From the entries that follow, copy exactly the lines beginning at the line holding "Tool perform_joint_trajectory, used" and continuing through the line holding "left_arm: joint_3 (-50".

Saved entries
———
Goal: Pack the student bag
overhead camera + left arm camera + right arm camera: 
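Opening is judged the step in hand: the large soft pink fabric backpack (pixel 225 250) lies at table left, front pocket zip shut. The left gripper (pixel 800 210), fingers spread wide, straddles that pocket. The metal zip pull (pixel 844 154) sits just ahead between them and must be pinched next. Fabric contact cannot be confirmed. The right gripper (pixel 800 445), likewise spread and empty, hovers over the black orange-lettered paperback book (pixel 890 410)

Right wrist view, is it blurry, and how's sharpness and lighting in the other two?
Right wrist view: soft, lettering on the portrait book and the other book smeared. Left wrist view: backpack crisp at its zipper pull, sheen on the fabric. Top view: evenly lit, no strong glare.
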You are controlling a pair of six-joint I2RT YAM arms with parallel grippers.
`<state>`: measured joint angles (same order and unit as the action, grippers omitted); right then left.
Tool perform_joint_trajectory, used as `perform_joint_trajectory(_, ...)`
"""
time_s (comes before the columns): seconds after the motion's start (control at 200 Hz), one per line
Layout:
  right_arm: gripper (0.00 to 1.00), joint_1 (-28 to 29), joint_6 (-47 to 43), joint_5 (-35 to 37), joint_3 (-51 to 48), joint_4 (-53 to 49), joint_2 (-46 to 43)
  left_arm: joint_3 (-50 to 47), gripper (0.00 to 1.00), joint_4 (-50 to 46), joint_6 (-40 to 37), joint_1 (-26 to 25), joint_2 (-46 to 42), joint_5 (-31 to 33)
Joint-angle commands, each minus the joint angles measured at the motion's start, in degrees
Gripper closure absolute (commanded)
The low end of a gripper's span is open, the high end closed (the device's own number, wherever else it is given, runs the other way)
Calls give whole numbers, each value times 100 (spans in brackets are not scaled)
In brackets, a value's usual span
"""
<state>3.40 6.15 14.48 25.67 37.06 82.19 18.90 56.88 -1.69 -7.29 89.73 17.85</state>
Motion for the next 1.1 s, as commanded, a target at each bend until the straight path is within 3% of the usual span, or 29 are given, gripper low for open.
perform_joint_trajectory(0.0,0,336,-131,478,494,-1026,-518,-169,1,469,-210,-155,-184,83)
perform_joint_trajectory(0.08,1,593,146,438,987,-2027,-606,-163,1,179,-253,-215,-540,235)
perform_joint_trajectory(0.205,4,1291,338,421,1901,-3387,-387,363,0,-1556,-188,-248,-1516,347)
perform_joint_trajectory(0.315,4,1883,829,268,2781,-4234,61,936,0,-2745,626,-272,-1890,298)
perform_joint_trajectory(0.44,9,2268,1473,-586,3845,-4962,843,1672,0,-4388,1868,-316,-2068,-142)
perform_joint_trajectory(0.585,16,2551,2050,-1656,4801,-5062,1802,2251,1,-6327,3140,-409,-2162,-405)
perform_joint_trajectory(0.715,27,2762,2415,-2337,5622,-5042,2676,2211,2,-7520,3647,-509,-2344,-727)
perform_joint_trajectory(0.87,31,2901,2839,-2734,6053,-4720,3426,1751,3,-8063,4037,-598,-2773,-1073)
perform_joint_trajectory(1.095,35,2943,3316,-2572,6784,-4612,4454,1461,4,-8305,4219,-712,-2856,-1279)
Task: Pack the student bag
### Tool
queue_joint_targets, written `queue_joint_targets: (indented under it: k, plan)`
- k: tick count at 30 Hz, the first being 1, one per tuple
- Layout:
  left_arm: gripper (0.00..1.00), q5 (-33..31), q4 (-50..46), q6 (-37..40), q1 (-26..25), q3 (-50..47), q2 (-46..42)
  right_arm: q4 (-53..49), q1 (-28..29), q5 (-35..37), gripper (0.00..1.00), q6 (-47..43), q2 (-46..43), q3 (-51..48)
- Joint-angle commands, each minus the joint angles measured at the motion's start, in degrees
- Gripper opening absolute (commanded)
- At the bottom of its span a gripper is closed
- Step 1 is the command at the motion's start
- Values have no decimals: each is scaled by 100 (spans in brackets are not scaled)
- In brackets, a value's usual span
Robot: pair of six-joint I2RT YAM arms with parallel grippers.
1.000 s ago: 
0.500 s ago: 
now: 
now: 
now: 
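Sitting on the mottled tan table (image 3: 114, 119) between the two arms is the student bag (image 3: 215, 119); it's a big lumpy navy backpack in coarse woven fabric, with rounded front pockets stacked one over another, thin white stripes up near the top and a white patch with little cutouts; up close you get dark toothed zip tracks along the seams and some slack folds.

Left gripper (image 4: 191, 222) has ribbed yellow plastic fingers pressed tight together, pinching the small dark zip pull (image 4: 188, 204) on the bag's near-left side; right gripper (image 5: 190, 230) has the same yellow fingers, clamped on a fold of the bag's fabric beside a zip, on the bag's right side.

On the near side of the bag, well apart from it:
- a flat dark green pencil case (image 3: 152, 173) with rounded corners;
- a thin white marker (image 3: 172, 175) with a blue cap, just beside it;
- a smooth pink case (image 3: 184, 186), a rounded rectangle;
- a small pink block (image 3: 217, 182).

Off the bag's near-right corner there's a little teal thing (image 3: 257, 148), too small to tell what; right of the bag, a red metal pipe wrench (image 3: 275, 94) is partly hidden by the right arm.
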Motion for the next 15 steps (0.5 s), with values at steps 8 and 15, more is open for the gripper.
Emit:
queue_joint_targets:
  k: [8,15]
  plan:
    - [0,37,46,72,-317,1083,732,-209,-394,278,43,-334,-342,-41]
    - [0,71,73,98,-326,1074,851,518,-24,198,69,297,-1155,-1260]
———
**ANSWER BELOW**
Tool perform_joint_trajectory, used as `perform_joint_trajectory(_, ...)`
"""
time_s (comes before the columns): seconds after the motion's start (control at 200 Hz), one per line
Layout:
  right_arm: gripper (0.00 to 1.00), joint_1 (-28 to 29), joint_6 (-47 to 43), joint_5 (-35 to 37), joint_3 (-51 to 48), joint_4 (-53 to 49), joint_2 (-46 to 43)
  left_arm: joint_3 (-50 to 47), gripper (0.00 to 1.00), joint_4 (-50 to 46), joint_6 (-40 to 37), joint_1 (-26 to 25), joint_2 (-46 to 42), joint_5 (-31 to 33)

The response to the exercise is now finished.